When the market continues to advance, despite all the calls for it to consolidate and/or correct, there is a fear of missing out on further gains that provides underlying support. That fear doesn't always drive the market higher, but it does keep it from suffering a material setback.
Currently, the S&P 500 futures are up three points and are trading 0.1% above fair value, the Nasdaq 100 futures are down eight points and are trading in line with fair value, and the Dow Jones Industrial Average futures are down 21 points and are trading in line with fair value.
These ho-hum indications follow moves off the April lows for the major indices that range from 21% to 42%. For good measure, a report from BTIG notes the Nasdaq 100 has gone 60 straight days without a close below its 20-day moving average, something it hasn't done since 1999.
There is an air of resilience in the market once again. That is remarkable considering Coca-Cola (KO), General Motors (GM), Lockheed-Martin (LMT), Danaher (DHR), Sherwin-Williams (SHW), Philip Morris (PM), and RTX Corp. (RTX) are all lower following their earnings reports.
It becomes less remarkable, though, knowing that Apple (AAPL), Microsoft (MSFT), Alphabet (GOOG), Meta Platforms (META), Amazon.com (AMZN), and Tesla (TSLA) are all higher in pre-market trading. The mega-cap stocks are carrying the tape on their back.
The shape of things at the moment, then, makes it appear as if the market cap-weighted indices will reflect a better-looking market than is actually the case.

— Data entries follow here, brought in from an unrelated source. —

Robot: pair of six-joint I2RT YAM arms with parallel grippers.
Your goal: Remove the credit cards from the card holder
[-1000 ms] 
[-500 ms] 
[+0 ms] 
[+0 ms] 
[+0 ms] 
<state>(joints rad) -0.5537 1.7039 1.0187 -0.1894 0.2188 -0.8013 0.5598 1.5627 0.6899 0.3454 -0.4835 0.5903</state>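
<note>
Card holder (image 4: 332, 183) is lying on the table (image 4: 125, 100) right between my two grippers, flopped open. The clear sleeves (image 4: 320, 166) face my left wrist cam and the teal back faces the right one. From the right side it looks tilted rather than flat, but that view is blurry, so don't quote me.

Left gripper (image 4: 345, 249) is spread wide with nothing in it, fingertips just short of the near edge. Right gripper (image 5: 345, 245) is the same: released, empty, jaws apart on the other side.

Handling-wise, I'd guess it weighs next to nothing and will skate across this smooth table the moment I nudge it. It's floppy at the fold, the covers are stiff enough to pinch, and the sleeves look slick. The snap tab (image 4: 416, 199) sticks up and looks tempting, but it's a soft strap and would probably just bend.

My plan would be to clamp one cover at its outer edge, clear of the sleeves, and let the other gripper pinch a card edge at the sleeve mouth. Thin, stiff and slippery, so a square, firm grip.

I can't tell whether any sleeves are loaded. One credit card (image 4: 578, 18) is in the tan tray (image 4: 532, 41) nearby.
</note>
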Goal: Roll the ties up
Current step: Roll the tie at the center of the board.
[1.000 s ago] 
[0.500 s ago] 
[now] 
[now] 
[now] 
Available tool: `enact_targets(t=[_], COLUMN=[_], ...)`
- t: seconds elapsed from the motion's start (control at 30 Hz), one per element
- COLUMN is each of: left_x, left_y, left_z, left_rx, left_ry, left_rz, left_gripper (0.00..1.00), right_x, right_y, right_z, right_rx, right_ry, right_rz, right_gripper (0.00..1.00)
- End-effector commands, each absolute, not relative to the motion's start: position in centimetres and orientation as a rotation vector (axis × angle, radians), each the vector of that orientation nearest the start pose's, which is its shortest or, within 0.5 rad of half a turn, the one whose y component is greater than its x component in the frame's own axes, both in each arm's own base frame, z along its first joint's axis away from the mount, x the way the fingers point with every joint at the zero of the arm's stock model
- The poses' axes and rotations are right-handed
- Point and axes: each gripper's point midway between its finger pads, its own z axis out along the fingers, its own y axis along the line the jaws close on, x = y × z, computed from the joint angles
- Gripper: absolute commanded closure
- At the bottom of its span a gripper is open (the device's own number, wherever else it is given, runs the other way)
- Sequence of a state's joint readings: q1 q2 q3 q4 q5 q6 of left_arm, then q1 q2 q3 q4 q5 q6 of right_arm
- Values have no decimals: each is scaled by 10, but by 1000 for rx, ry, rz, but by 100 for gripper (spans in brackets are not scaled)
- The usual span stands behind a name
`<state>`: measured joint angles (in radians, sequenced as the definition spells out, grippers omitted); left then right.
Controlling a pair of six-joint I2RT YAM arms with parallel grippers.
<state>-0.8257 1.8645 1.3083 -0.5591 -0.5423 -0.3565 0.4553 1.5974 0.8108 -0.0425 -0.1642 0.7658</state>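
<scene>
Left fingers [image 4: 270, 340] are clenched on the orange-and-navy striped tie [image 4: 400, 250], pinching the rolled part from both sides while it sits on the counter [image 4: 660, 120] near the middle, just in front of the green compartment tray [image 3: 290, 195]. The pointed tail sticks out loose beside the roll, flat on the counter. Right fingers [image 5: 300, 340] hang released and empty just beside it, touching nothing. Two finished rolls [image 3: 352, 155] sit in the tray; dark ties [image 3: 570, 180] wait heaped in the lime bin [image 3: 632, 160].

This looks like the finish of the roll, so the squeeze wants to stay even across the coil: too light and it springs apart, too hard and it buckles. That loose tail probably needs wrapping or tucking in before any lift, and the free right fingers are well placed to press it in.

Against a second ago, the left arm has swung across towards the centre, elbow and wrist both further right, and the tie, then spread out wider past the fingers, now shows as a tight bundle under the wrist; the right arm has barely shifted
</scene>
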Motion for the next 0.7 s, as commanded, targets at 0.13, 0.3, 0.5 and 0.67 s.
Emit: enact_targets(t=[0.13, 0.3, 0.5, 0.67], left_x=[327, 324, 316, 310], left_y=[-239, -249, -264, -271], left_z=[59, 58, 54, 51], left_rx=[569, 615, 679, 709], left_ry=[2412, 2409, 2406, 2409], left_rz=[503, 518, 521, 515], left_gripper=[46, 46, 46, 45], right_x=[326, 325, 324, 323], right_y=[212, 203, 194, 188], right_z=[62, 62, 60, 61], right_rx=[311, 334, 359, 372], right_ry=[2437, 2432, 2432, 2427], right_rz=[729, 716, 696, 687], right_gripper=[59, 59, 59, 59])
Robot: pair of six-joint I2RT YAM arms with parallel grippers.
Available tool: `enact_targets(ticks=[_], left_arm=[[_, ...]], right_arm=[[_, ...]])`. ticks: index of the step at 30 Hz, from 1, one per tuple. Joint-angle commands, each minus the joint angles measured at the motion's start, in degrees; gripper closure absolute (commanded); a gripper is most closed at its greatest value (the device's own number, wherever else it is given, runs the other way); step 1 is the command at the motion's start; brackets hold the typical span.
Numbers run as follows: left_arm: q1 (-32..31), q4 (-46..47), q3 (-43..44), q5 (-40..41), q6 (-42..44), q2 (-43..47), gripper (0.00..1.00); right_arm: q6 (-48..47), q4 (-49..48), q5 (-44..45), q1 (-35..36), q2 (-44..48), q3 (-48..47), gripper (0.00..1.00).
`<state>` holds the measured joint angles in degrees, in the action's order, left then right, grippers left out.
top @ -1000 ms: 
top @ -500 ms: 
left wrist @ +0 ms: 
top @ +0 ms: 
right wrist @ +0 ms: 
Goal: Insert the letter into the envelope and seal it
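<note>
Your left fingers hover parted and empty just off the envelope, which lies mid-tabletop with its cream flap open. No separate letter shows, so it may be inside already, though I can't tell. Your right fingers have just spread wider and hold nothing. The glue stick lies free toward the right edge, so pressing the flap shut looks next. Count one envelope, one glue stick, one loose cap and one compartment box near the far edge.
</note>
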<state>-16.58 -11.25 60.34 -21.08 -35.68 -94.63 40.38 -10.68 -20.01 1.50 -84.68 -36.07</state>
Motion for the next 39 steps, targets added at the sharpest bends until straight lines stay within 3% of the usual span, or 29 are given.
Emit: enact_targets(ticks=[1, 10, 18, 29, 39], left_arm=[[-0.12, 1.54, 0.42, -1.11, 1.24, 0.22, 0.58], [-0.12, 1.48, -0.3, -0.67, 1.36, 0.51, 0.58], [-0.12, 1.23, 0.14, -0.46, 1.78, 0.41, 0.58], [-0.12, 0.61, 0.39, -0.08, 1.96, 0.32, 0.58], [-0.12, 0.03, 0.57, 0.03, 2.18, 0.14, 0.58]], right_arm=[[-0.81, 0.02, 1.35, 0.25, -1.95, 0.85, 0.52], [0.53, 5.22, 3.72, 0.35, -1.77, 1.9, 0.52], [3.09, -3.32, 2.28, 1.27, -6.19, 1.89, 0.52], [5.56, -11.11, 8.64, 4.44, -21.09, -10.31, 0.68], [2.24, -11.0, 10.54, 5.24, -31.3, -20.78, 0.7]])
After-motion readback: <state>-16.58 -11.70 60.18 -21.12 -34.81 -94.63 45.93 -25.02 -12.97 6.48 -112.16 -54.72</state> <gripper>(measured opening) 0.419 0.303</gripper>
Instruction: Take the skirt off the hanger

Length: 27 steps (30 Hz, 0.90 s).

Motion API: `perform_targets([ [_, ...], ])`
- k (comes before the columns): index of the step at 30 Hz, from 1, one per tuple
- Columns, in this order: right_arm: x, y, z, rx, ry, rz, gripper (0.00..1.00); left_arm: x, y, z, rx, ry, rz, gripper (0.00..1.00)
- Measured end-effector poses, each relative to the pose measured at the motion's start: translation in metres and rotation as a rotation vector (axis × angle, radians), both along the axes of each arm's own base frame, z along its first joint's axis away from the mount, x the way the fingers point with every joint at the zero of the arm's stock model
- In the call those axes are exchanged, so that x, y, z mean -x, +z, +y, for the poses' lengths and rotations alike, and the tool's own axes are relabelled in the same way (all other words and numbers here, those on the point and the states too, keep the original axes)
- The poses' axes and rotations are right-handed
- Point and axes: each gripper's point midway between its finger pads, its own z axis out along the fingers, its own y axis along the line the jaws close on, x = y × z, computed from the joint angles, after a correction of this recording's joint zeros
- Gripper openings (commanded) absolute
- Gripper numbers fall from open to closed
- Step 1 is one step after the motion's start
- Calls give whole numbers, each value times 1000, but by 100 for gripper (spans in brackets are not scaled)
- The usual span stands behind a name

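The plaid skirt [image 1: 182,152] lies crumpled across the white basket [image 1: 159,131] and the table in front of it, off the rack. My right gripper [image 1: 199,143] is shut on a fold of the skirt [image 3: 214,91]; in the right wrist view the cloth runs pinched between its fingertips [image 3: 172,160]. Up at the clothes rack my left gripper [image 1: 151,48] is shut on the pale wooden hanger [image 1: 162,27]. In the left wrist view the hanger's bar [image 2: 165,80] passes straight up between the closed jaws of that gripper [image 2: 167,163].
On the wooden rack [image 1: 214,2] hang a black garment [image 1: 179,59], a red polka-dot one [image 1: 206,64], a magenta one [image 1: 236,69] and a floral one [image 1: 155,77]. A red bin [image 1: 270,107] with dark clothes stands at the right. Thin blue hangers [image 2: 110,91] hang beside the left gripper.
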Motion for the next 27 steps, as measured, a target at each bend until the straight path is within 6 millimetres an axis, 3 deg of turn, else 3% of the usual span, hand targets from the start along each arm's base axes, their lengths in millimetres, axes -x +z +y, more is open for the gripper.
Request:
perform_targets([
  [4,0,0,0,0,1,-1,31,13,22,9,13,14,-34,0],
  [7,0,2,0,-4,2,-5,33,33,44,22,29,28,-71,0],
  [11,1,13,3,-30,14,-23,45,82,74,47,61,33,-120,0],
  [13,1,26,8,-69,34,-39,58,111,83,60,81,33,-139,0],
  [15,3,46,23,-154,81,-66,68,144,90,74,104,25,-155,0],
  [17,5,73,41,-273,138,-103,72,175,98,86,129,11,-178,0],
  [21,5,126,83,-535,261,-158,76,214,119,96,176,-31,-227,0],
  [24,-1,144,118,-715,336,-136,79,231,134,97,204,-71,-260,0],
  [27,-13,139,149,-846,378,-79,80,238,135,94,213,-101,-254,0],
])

The question is, will the mega-cap stocks hold their form (and the major indices), or will they roll over and make life more difficult for the broader market?
This day will be a "price action" day, like many of the days ahead, as participants assess the degree to which earnings news and guidance validates the eye-opening run many stocks have had. Tesla and Alphabet will report their results after Wednesday's close.
Today's reports are more about the "other stocks," and they haven't moved the market needle in any meaningful way. The economic calendar won't be moving the needle either. It is devoid of any notable U.S. reports today.
Nonetheless, Treasuries are sticking to a course of lower yields. The 2-yr note yield is down one basis point to 3.84%, and the 10-yr note yield is down one basis point to 4.36%, digesting Treasury Secretary Bessent's view that he expects to announce a rash of trade deals in the coming days and that August 1 is a hard deadline for all countries before tariff levels boomerang back to April levels. He clarified, though, that that doesn't mean talks are over.